New council boss has no regrets
He has been blindsided by job cuts, dealt with a fickle council, endured the upheaval of an election, and all while his family was on the other side of the world.
But Wellington City Council chief executive Kevin Lavery says his first eight months in the job have been enjoyable.
This week marks a year since Mr Lavery was confirmed as the replacement for former chief executive Garry Poole, whose contract the council chose not to renew.
It has proved to be a bit of a rollercoaster since then for the former Cornwall Council chief executive, who was dubbed "Marmite" in his previous job because people either loved or hated his cost-cutting approach.
His second day on the job in Wellington turned out to be the infamous "asleep at the wheel" meeting in April, when some councillors found out that more than 170 jobs at the publicly-owned infrastructure unit CitiOperations had been axed without their knowledge.
"It was like jumping straight in the deep end," he said this week as he prepared to head back to Britain for a holiday with his family.
"You've got to learn to swim, haven't you, and I guess I didn't sink. The decision [about CitiOps] had already been made by the time I arrived and I guess our job now is to make it work. It was a difficult start, but I think we've made some real progress since then."
The first annual plan he oversaw, in June and July, also proved a difficult time. His staff presented a plan that was under budget, allowing councillors $300,000 to spare, only for them to turn around and blow the budget on extra projects.
The resulting rates increase was eventually pegged back to the council's self-imposed target of 2.5 per cent, but Mr Lavery said he did not want to see another "stutter" like that in 2014.
Thankfully, the past year also provided plenty of high points as well.

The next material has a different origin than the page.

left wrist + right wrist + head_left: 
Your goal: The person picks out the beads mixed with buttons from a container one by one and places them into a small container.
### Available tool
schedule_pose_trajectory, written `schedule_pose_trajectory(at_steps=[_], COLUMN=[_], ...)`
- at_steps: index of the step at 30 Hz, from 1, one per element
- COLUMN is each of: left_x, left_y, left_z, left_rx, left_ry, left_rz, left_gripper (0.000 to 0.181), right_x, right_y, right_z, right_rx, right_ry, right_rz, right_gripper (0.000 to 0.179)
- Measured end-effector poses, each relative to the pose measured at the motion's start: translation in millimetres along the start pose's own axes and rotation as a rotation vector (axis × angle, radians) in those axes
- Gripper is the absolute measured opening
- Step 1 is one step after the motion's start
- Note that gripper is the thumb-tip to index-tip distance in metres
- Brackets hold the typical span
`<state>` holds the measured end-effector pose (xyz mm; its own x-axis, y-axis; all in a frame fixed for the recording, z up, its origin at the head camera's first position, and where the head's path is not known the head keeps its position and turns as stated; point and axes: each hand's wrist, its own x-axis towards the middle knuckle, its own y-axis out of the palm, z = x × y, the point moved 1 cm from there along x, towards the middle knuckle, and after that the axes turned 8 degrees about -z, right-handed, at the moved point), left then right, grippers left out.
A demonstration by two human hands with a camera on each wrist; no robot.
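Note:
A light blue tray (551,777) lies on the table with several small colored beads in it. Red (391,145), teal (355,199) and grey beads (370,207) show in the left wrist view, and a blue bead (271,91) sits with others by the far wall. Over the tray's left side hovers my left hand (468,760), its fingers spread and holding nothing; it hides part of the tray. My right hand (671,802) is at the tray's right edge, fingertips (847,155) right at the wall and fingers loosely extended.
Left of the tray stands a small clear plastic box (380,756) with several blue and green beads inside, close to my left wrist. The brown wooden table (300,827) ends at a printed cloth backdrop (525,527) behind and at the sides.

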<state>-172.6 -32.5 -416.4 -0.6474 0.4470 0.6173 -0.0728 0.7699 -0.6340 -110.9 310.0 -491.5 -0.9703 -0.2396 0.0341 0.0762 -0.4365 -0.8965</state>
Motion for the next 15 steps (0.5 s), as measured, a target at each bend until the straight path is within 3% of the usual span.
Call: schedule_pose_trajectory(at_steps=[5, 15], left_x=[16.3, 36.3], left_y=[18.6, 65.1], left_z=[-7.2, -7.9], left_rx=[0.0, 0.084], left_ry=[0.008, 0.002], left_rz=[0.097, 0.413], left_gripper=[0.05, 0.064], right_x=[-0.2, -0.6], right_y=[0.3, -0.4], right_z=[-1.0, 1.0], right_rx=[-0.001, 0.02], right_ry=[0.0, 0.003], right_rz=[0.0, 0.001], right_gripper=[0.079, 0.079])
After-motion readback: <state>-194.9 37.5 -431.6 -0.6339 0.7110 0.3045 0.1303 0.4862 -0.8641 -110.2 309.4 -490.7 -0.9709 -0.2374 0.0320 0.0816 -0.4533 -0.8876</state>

The council managed to get some crucial "runs on the board" late in the year, in the form of changes to the developments contributions policy and a rates remission policy to help owners of earthquake-prone buildings carry out strengthening work.
"It was an interesting period in the lead-up to the [October] election, when things stopped because people were campaigning, but I think we've hit the ground running since then and made some solid progress."
He has been impressed with the way his staff have responded to his call for action.
"People have taken it on board and run with it. I think we've spent a lot of time preparing on that front and spent a lot of time talking to communities and business about what the priorities should be."
Mr Lavery is looking forward to rolling up his sleeves in 2014. Helping to keep him energised next year will be wife Catherine, sons Daniel, 13, and Jack, 11, as well as his two cats and two dogs, who are moving to New Zealand from Cornwall next month.
They did not move with him in April because it was not quite the right time for his children to switch schools and there were quarantine issues for his pets.
"I've been back home a couple of times but it is pretty tough being on your own.
"I've done it before, I used to work as a consultant with multinational companies, so I have spent a fair bit of time away from home.
"But it's a bit different when you're 12,000 miles away. You can't just nip back for the weekend.
"So Skype has been pretty heavily used, but it's pretty hard when you miss things like my sons playing in the county rugby final, and that sort of stuff."
He has really taken to living in Wellington, and he expects his family will do the same.
"I think it's a stunning city. It's a really accessible, intimate sort of place. It's very friendly. For a small city, it packs a big punch. It's pretty much got all the facilities you could want."
He had no regrets about taking the job, saying life is much easier now that he has only 14 councillors and a mayor to deal with, compared with 123 councillors in Cornwall.
He is looking forward to a less-disruptive year when he gets back from his three-week Christmas holiday. "I think we've been preparing for the sprint, up until now, and now we've got to start sprinting in 2014."